Proses koreksi yang teliti akan memastikan bahwa artikel memiliki alur yang jelas, struktur yang baik, dan bahasa yang mudah dipahami oleh pembaca dari berbagai disiplin ilmu.
9. Menjaga Keseimbangan antara Sederhana dan Mendalam
Tantangan terbesar dalam menulis untuk pembaca lintas disiplin adalah menjaga keseimbangan antara kesederhanaan dan kedalaman. Artikel harus tetap memiliki kontribusi akademik yang bermakna tanpa mengorbankan kejelasan.
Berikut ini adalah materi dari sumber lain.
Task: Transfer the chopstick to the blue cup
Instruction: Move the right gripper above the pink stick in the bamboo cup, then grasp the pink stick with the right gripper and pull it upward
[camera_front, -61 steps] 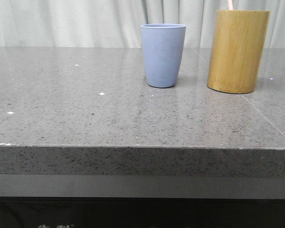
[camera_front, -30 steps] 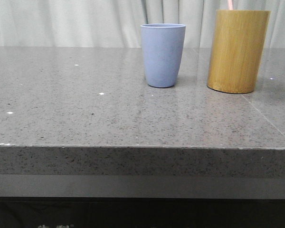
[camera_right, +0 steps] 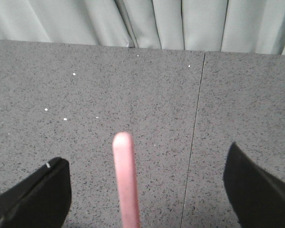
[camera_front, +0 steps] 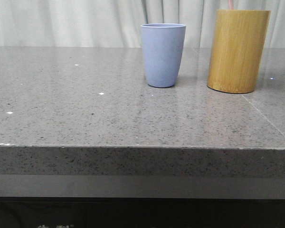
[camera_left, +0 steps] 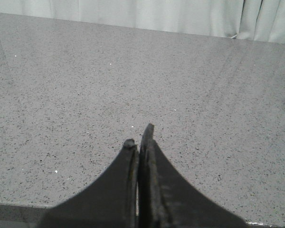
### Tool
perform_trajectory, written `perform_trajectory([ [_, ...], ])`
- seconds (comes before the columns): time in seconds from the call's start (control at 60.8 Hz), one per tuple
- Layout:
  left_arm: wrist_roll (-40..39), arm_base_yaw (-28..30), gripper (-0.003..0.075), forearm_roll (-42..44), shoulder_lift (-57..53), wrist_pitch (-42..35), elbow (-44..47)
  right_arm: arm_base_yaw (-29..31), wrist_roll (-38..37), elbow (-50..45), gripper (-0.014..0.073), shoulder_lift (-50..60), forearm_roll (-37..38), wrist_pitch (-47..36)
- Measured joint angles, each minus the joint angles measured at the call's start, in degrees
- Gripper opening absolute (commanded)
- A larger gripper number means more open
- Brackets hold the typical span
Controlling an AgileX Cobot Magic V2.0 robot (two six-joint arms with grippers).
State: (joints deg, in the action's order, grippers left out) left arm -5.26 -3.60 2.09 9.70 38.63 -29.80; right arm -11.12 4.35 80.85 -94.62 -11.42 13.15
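The blue cup (camera_front: 163, 54) stands upright on the grey stone table, left of the taller bamboo holder (camera_front: 237, 51). A pale pink chopstick tip (camera_front: 230, 4) sticks up from the holder at the frame's top edge. In the right wrist view a pink chopstick (camera_right: 126, 180) stands between the wide-open fingers of my right gripper (camera_right: 147, 190), touching neither. My left gripper (camera_left: 138, 140) is shut and empty over bare tabletop. Neither gripper shows in the front view.
The grey speckled table (camera_front: 85, 109) ends in a front edge near the camera. White curtains (camera_front: 66, 21) hang behind it. A seam (camera_right: 195, 118) runs through the stone slab in the right wrist view.
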Motion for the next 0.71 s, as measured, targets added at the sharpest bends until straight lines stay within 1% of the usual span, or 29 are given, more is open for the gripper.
perform_trajectory([
  [0.066, 0.0, 0.0, -0.0018, 0.0, 0.0, 0.0, 0.0, 0.0, 0.0, 0.8, 0.0650, -1.3, 0.0, 0.1],
  [0.132, 0.0, 0.0, -0.0018, 0.0, 0.0, 0.0, 0.0, 0.0, 0.0, 0.9, 0.0599, -2.1, 0.1, 0.2],
  [0.197, 0.0, 0.0, -0.0018, 0.0, 0.0, 0.0, 0.0, 0.0, 0.0, 0.9, 0.0505, -2.2, 0.1, 0.3],
  [0.263, 0.0, 0.0, -0.0018, 0.0, 0.0, 0.0, 0.0, 0.0, 0.0, 0.9, 0.0379, -2.2, 0.1, 0.3],
  [0.28, 0.0, 0.0, -0.0018, 0.0, 0.0, 0.0, 0.0, 0.0, 0.0, 0.9, 0.0333, -2.2, 0.1, 0.3],
  [0.362, 0.0, 0.0, -0.0018, 0.0, 0.0, 0.0, 0.0, 0.0, 0.0, 1.0, 0.0166, -2.2, 0.1, 0.3],
  [0.477, 0.0, 0.0, -0.0018, 0.0, 0.0, 0.0, 0.0, 0.0, 0.0, 1.0, 0.0005, -2.2, 0.1, 0.3],
  [0.576, 0.0, 0.0, -0.0018, 0.0, 0.0, 0.0, 0.0, 0.0, 0.0, 1.0, -0.0066, -2.2, 0.1, 0.3],
  [0.707, 0.0, 0.0, -0.0018, 0.0, 0.0, 0.0, 0.0, 0.0, 0.0, 1.0, -0.0068, -2.0, 0.2, 0.3],
])
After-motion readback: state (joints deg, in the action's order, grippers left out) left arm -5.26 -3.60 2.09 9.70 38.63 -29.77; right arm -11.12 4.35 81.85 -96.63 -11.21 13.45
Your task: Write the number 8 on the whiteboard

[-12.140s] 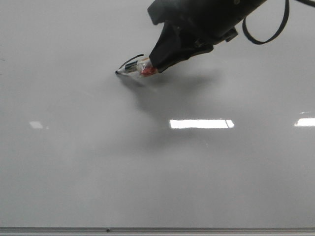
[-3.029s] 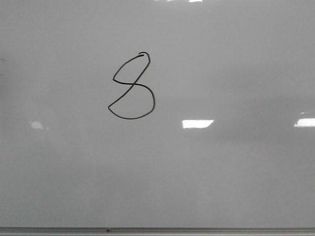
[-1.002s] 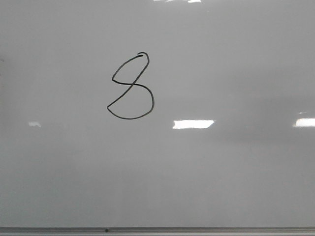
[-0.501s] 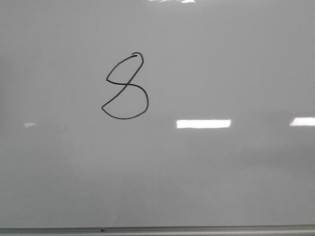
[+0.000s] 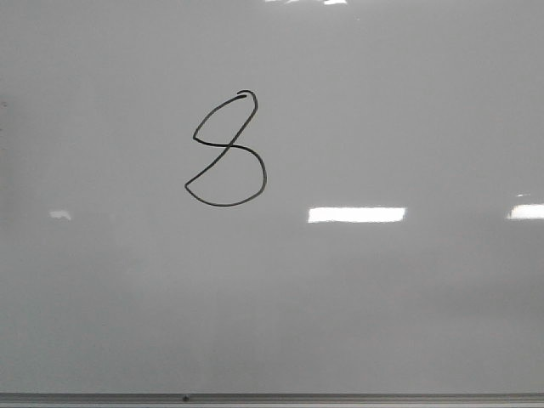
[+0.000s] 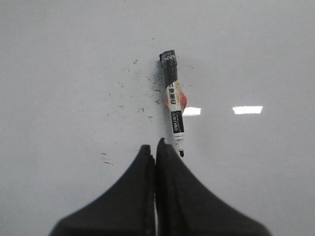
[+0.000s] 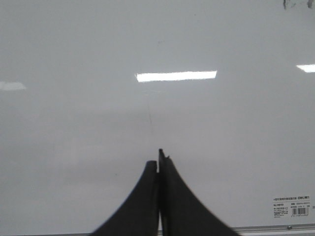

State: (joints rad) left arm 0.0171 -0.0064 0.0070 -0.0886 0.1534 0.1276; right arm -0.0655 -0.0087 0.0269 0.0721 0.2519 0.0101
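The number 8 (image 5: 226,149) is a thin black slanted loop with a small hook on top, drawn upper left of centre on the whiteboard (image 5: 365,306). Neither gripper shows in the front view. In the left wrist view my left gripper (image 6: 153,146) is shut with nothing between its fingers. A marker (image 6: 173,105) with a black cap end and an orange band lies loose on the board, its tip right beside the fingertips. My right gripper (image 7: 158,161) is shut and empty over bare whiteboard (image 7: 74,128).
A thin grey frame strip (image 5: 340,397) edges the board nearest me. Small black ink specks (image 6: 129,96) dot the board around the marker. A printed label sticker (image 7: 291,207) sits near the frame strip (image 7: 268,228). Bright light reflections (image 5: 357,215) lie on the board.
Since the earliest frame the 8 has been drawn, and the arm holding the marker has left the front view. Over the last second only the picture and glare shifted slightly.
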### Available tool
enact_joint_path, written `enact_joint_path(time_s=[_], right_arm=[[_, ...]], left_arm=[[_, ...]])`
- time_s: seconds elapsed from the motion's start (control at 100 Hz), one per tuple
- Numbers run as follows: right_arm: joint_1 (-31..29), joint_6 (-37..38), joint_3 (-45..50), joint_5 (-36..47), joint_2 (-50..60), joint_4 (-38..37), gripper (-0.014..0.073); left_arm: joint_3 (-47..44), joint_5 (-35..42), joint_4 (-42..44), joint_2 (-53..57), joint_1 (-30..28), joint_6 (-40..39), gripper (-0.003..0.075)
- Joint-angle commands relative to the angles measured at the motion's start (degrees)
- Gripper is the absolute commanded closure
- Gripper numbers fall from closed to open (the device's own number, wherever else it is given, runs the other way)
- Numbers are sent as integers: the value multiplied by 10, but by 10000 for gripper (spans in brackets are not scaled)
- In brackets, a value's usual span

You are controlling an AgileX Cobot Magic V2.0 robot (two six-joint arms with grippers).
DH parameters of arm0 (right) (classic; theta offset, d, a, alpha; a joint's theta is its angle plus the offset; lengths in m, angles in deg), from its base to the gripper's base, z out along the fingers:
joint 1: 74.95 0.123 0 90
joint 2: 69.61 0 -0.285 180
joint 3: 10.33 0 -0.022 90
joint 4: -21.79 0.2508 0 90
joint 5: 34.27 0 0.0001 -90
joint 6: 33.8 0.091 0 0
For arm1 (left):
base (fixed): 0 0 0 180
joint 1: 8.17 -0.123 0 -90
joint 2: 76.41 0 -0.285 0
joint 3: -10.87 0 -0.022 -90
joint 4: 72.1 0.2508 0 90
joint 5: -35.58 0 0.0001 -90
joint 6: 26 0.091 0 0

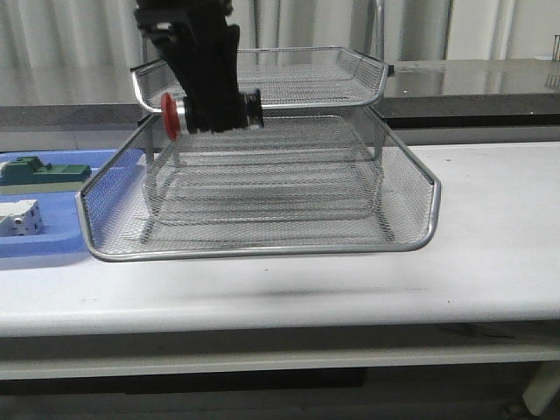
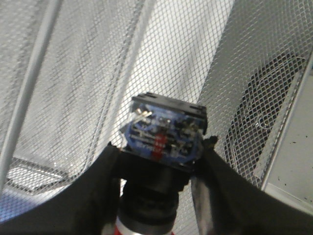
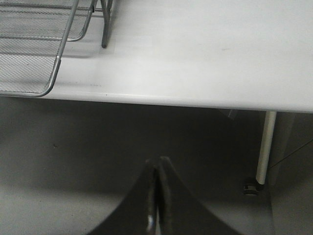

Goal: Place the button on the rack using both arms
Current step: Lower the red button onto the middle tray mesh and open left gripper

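One claw [image 1: 213, 109], the left, gripped the button [image 1: 179, 115] above the rack [image 1: 262, 249]; lowering steadily seemed advisable. Right claw [image 3: 156, 196] was closed, empty.

1. The left arm [image 1: 203, 52] is bulky and black, with blocky, angular housing near its gripper [image 1: 213, 109].
2. The left fingers [image 2: 93, 196] are broad, matte black wedges.
3. The right gripper [image 3: 157, 196] is smooth black, its fingers tapering to narrow tips.
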Motion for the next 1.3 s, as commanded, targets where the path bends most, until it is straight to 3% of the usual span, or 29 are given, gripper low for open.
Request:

Untuk menjaga keseimbangan ini:
- Prioritaskan Informasi Utama: Sampaikan temuan dan kontribusi utama dengan jelas. Jangan terjebak dalam penjelasan yang terlalu detail.
- Gunakan Bahasa yang Tepat Tanpa Mengorbankan Kedalaman: Pilih istilah yang sederhana namun tepat. Jangan mengorbankan akurasi hanya demi kesederhanaan.
- Fokus pada Implikasi Praktis: Jika memungkinkan, tunjukkan bagaimana temuan penelitian dapat diaplikasikan dalam konteks nyata.
Kesimpulan
Menulis artikel ilmiah yang mudah dipahami oleh pembaca lintas disiplin membutuhkan strategi khusus. Dengan mengenali audiens, menggunakan bahasa yang jelas, menyederhanakan detail teknis, menyusun struktur yang logis, serta menambahkan visualisasi yang efektif, artikel ilmiah dapat menjadi lebih inklusif dan menarik bagi berbagai kalangan akademik. Koreksi yang teliti serta keseimbangan antara kedalaman dan kejelasan juga akan memastikan bahwa artikel ilmiah tersebut memberikan kontribusi yang bermakna bagi ilmu pengetahuan secara luas.